In the Oct. 22 issue of Up & Coming Weekly, Publisher Bill Bowman wrote an editorial that ricocheted throughout Fayetteville City Hall. The editorial, titled “Voorhees Vigilantes: Lemmings in Pursuit of the Golden Goose,” discussed the law suit pending between the City of Fayetteville and PWC. More specifically, it discussed the money grab for PWC funds by City Manager Ted Voorhees.

Bowman has never been shy about expressing his opinions, which often cause a great deal of debate within the community. People either love them or hate them, which usually results in spirited discussion between the local citizenry and their elected leaders. That kind of discussion makes for an involved and informed community. In this case, Manager Voorhees was not amused and acted quickly to try and silence Bowman and Up & Coming Weekly in a move that flies in face of the 1st Amendment and its establishment of a free press that is not controlled or stifled by the government.

Voorhees’ retaliation for Bowman’s editorial was swift, and came in the form of a letter from the city’s Corporate Communications Director Tracie Davis. The letter was short and to the point:11-19-14-pub-notes.gif

“This letter is to inform you that as of October 29, 2014, the City of Fayetteville will be suspending its participation in Up & Coming Weekly for the foreseeable future. We will also cease publication of our bi-weekly FOCUS On Fayetteville section. Please remove any ads or sponsorships dealing with the City of Fayetteville from future editions of Up & Coming Weekly, beginning with the Nov. 5 issue.”

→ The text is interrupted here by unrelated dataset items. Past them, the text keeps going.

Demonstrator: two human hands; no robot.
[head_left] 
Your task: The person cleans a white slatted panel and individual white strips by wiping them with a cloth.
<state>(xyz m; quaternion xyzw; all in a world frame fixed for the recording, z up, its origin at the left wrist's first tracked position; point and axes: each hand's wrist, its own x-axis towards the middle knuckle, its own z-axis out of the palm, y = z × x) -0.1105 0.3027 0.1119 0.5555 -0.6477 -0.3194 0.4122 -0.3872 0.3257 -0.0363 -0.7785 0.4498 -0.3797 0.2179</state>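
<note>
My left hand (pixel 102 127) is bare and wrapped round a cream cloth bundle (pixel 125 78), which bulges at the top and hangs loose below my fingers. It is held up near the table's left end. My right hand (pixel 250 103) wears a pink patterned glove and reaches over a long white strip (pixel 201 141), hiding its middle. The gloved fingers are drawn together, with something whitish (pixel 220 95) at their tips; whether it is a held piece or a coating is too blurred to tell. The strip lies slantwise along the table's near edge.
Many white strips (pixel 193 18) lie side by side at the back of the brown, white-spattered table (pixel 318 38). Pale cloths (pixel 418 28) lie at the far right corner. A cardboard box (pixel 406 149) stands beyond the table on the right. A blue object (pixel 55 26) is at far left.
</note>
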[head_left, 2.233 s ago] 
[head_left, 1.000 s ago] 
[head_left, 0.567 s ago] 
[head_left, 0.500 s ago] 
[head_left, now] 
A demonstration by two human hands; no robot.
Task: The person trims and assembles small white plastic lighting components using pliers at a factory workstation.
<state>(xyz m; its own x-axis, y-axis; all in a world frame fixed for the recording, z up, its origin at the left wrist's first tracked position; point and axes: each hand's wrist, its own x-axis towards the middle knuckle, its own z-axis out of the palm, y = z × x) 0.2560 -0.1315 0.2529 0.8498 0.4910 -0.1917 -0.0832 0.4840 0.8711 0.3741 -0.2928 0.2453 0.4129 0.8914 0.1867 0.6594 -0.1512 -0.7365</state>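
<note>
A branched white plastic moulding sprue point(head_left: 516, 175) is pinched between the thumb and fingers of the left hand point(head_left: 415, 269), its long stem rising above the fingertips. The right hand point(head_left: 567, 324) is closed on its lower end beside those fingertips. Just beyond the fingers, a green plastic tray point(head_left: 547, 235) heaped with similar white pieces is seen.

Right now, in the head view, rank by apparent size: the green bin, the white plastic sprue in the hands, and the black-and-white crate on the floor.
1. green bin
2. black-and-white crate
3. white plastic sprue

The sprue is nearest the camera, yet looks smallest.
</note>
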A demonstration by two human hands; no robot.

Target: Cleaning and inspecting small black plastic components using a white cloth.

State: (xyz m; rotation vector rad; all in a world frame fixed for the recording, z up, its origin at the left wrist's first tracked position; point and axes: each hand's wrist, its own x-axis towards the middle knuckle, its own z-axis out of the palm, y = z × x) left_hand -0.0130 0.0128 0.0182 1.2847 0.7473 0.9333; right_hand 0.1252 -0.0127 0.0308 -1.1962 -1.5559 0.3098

No discussion. No warning. In the matter of a week, Up & Coming Weekly went from a valued city partner to persona non grata. And all of this was done by one man with no input or consent by the Fayetteville City Council. They, in fact, were blind sided by the move, and were unaware of it until Monday, Nov. 10, when I filed a public information request with the City of Fayetteville for all communications concerning Up & Coming Weekly. (A request that to date has not been fulfilled.)

When Voorhees was questioned about this action by Mayor Nat Robertson during the city’s working meeting that night, Voorhees stumbled over his words. Trying to explain his actions by first saying the city was reviewing all media partnerships, but eventually getting to the point, noting “Recently, it’s come to our attention again whether this is a vehicle (UCW) that is providing value. It’s clearly got an editorial bias that doesn’t seem to be supportive of the city — I don’t know if we need to be participating in that.”

Did you catch that? If the newspaper doesn’t agree with the city, then the city should not “participate” in the newspaper. Mr. Voorhees, do you realize what you said? We do. The community does. You basically said, “If we can’t control the paper, we will lock it out.”

That, Mr. Voorhees, is the definition of the government trying to control the press. I am not alone in that belief. The North Carolina Press Association believes that, as does their legal staff. All freedom-loving citizens of Fayetteville will see your play for what it is: an attempt to silence the media and violate the First Amendment.

Voorhees is now changing his talking point, questioning whether Up & Coming Weekly is a legitimate means of communicating with the community. He noted in the same meeting that while his staff hasn’t done any research on it, that they will. They just feel it isn’t a good partner.

We can save the city staff time and money. The research has already been done by legitimate media review sources like the Circulation Verification Council, which is an independent, third-party reporting audit company that audits thousands of newspapers nationwide to give an accurate picture of a publication’s reach and market penetration. Up & Coming Weekly has top numbers throughout our community for its reach. It has been done by the Convention and Visitors Bureau awhile back, when its community survey found that Up & Coming Weekly was one of the most read publications in the community and source for news — beating out the daily newspaper. The research has been done by the myriad of community partners we have maintained throughout our 20 -year history.

Mr. Voorhees, if you want to come at us, come at us with more than “feelings” and with something more than questioning our legitimacy. We are a legitimate newspaper. We have been proud members of the North Carolina Press Association for many years, with Publisher Bill Bowman sitting on its board, alongside Charles Broadwell, the publisher of The Fayetteville Observer.

We have the numbers. We have the facts, and we’ve got your number, too. If you want to come at us, don’t do it by treading on the 1st Amendment. While you might not appreciate it, you are living in a community that is built on the backs of men and women who have fought, bled and died to defend our Constitution — and the freedom of the press.